Write out the full listing below exactly as given.
________________________
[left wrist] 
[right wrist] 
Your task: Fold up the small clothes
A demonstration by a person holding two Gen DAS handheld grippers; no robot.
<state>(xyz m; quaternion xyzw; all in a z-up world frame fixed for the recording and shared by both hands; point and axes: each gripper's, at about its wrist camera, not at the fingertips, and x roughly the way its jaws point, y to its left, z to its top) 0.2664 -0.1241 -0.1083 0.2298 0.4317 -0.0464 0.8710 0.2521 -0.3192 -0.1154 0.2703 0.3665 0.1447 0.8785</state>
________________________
§ Answer to this exercise:
[left wrist] 
[right wrist] 
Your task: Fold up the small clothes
A demonstration by a person holding two Gen DAS handheld grippers; no robot.
<state>(xyz m; quaternion xyzw; all in a z-up world frame fixed for the recording and shared by both hands; point and axes: each gripper's, at about its wrist camera, not at the fingertips, and x roughly the way its jaws point, y to its left, z to its top) 0.2664 -0.1241 -0.1083 0.2298 0.4317 -0.0464 0.8710 0.2521 -0.3192 -0.1154 0.2703 0.3665 0.1447 0.8785</state>

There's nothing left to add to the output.